Schematische Darstellung einer Metalloberfläche, die zum Beispiel in modernen Detektoren oder Quantencomputern eingesetzt wird. Neue Untersuchungen haben gezeigt, daß der in Metalloberflächen zu beobachtende erhöhte Rauschpegel durch thermische Vibration von verunreinigenden Atomen verursacht wird, die auf der Oberfläche adsorbiert werden und hier als purpurne Pfeile dargestellt sind. (Die grüne Kugel stellt ein Ion dar – Teil der Betriebsvorrichtung des elektrischen Bauteils – das absichtlich auf der Oberfläche platziert worden ist.)
Physics Magazine

Forscher, die neue elektronische Schlüsseltechnologien wie den Quantencomputer oder moderne Detektoren entwickeln, als auch Forscher, die Grundlagenforschung in der Materialwissenschaft betreiben und Eigenschaften von Metalloberflächen untersuchen, müssen oft feststellen, daß ihre Experimente durch exzessives elektrisches Rauschen gestört werden, das von den Oberflächen der Metalle in ihren Apparaturen stammt, ein ziemlich störendes Oberflächenglitzern. Wissenschaftler wissen, daß ein gewisses elektrisches Rauschen die unvermeidliche Folge von vielen sich in Metalloberflächen bewegenden Elektronen ist, aber in der Praxis kann der Rauschpegel zehnmal höher liegen und behindert so Fortschritt in Forschung und Entwicklung. Ein Hauptgrund, weshalb es schwer gewesen ist, das Rauschen auf einen unvermeidbaren Wert zu verringern, lag darin, daß die Ursache des übermäßigen Rauschens ein Rätsel gewesen ist.

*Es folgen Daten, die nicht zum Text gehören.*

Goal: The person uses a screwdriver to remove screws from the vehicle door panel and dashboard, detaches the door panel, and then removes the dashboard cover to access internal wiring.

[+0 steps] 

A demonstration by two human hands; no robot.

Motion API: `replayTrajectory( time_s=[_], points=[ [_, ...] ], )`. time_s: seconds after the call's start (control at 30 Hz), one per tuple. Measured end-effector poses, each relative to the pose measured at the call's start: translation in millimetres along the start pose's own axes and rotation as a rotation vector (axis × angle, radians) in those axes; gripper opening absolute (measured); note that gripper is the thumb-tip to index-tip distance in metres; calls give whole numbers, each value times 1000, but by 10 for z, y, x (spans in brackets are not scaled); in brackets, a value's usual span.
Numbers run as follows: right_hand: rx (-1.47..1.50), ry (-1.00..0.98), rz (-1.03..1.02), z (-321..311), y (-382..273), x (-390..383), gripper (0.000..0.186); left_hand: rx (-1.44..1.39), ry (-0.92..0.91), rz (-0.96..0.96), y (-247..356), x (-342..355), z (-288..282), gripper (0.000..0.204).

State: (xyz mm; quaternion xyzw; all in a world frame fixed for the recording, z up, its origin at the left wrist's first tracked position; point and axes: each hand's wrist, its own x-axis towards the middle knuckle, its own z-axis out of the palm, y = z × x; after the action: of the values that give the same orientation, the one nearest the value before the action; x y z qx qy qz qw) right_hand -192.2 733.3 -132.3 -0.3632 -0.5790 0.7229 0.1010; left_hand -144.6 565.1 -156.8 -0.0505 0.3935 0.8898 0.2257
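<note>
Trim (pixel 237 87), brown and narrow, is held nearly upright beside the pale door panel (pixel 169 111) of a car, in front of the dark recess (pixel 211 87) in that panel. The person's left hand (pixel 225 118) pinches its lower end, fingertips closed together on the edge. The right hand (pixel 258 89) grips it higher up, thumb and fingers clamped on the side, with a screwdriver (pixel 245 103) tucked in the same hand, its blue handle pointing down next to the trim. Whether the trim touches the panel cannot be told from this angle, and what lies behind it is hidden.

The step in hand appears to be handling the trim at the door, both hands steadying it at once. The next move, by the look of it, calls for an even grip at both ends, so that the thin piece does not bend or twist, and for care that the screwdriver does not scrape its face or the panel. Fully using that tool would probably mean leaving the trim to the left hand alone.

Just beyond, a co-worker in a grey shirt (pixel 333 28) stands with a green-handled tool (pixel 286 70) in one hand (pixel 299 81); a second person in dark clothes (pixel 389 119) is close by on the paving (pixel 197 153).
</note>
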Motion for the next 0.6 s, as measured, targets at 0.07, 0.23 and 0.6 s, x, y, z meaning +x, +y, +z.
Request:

Über Jahre hinweg haben Wissenschaftler verschiedene Modelle zur Ursache des Rauschens getestet, zum Beispiel die Folge von Schnittstellen zwischen Materialien in den Oberflächen, aber ohne Erfolg. Vier Wissenschaftler (A. Safavi-Naini, P. Rabl, P. F. Weck und H. R. Sadeghpour) haben nun stichhaltig die vorherrschende Ursache identifiziert: Verunreinigungen durch Atome, adsorbiert auf den Oberflächen der Metalle. Die Forscher zeigen, daß kleine Bewegungen dieser Verunreinigungen, verursacht durch gewöhnliche thermische Effekte, Grund für sich ändernde elektrische Felder sein können, die ihrerseits die beobachteten Werte des exzessiven Rauschens hervorrufen können. Die neue Arbeit ist zumindest in Bezug auf zwei Punkte wichtig. Erstens liefert sie einen genauen Mechanismus, um das beobachtete unverhältnismäßig hohe Rauschen des elektrischen Feldes zu erklären und zweitens gibt das Modell eine klare Hilfestellung, wie zumindest ein Teil dieses übermäßigen Rauschens zu vermindern ist. Wenn diese letztgenannten Schritte erfolgreich sind, können Wissenschaftler die Leistung in einem weiten Bereich hochtechnologischer elektrischer Komponenten verbessern.